KCC’s dysfunction provided the President with a formal reason to recentralise the city’s institutional structures, which he officially did on the basis that it was not delivering on its service delivery mandate. The new arrangements, outlined in the KCCA Act, gave Kampala special status as a capital city and, on paper, more power to manage its affairs. In practice, however, the Act brought Kampala more firmly within the President’s ambit. For example, as the KCCA was now an authority, structurally it had to be placed under the remit of a ministry. Instead of placing it under an existing ministry, however, the Act created a new ministry, the Ministry of Kampala and Metropolitan Affairs (MoKMA), which was in turn placed directly under the Office of the President. Moreover, the KCCA Act created a new top-­level city leadership position of Executive Director, a role which is largely independent of the elected political arm of the Authority and has full technocratic and managerial power over running Kampala. Although this postholder officially reports to the Minister of MoKMA, their appointment as well as their dismissal, as per the Act, is in the hands of the President. The parallel political leader of the authority remained the popularly elected Lord Mayor, but the KCCA Act significantly curtailed his or her powers. As a result, the person directly accountable to the populace of Kampala effectively became more of a ceremonial figure rather than being actively involved in the day-­to-­day running of the city’s affairs.

Increasing own-­source revenue collection

The establishment of KCCA did result in initial successes in improving the management and delivery of services and infrastructure in Kampala. More specifically, when Dr Jennifer Musisi was appointed the first Executive Director of Kampala, she of course had the full support and backing of the President. This allowed her to undertake relatively radical reforms, which might otherwise not have been possible, to clean up the ailing governance situation within the city and, rapidly, institute new policies and procedures for enhancing service delivery. One of her areas of focus, as well as her notable success, was with respect to how the city managed to transform and improve its own-­source revenue collection.

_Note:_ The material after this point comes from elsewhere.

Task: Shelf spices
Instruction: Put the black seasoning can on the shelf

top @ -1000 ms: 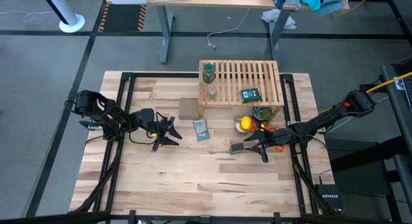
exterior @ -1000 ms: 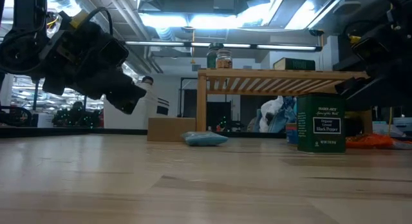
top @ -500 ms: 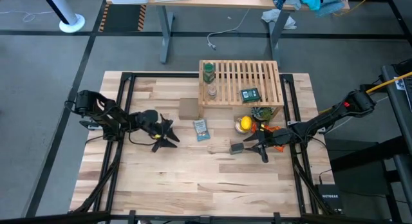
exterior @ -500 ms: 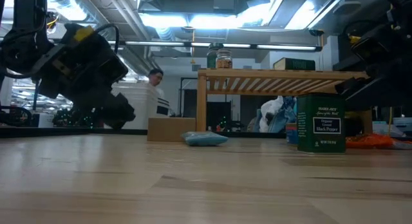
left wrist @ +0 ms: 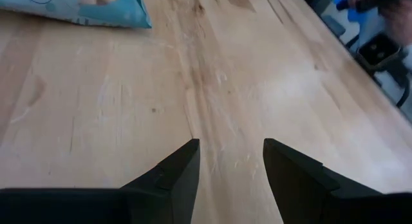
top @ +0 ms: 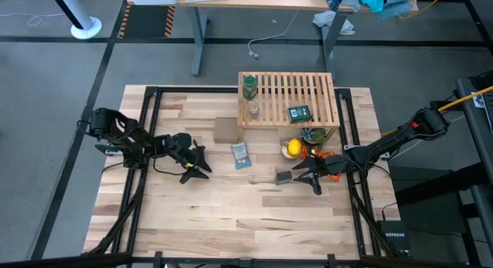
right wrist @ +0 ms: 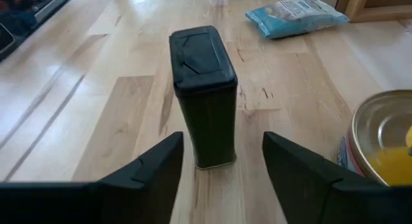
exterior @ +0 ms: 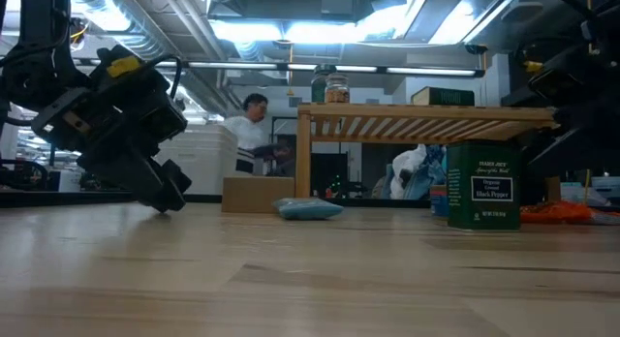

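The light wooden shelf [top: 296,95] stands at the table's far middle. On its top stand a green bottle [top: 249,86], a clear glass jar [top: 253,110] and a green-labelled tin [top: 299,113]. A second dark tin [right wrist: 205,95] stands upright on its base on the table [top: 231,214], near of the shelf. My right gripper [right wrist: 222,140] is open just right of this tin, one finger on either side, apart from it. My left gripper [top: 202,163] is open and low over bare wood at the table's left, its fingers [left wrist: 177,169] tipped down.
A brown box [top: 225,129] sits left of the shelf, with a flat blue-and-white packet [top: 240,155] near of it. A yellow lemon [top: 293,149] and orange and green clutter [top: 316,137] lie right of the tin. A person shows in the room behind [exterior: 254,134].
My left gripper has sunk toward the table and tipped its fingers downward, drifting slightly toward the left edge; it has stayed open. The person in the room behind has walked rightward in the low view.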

Some of the reforms that were instituted under her auspices could also be implemented by many other local governments across Uganda, given the right capacity and political will, as they lie within their own powers (Andema and Haas 2017; Delbridge et al. 2022). Examples include fully digitising the tax registration system by developing KCCA’s in-­house, city-­wide system called ‘e-­Citie’. Through this system, each taxpayer in Kampala was provided with their own individual tax identification number, which enabled the KCCA to track their payments and monitor any non-­compliance. It also helped reduce errors associated with the manual administration system. Other reforms were simply to reduce corruption and associated revenue leakages. For example, when Dr Musisi took office, she discovered that the KCCA had 151 bank accounts, the majority of which were beyond her oversight. These were streamlined into eight accounts over which the Executive Director had full control.

There was also an organisation-­wide shift in terms of how taxpayers were viewed and therefore treated: rather than seeing them as, by default, wanting to avoid paying taxes, this was reframed as seeing the taxpayer as a client to whom the KCCA was providing a service. This meant that systems were changed to make it easier for taxpayers to pay their dues, and through this the KCCA increased voluntary compliance. For example, revenue centres were decentralised to make payment more accessible and payment methods were automated and diversified, such as including the option of mobile money payments using phones. Efforts were made to undertake wide-­ranging stakeholder consultations to ensure that the KCCA was meeting the taxpayers’ needs.

There were other important reforms, however, that could only be undertaken given the fact that KCCA had special status, including some that were only possible with Presidential support. For example, one of the important institutional changes implemented with the advent of the KCCA was the creation of a revenue directorate as a separate entity from the city’s treasury (Kopanyi 2015; Delbridge et al. 2022). This meant that the directorate’s staff could focus solely on raising revenues. An associated reform, again only possible with the backing of the President, was that the staff chosen both to fill the newly created directorate and roles at KCCA more broadly were able to be recruited outside the conventional, and usually legally mandated, mechanism of the Ministry of Public Service, which normally assigns all civil servants to their posts. In KCCA’s case Dr Musisi received special permission from the President to appoint her own staff, which she did primarily by drawing on highly qualified staff from the Uganda Revenue Authority and Ministry of Finance, amongst others (Kopanyi 2015). Furthermore, the KCCA was exempted from the official government pay structures and allowed to pay significantly higher salaries than those for similar civil servant posts, with the objective of incentivising good performance. In this way the KCCA became the second highest paying government institution. All of this contributed to the impacts seen in revenue collection, which as one researcher notes led to the Directorate of Revenue Collection having “…capacities and procedures today [that] are comparable to capacities and procedures of revenue administrations in developed countries” (Kopanyi 2015, p. 6).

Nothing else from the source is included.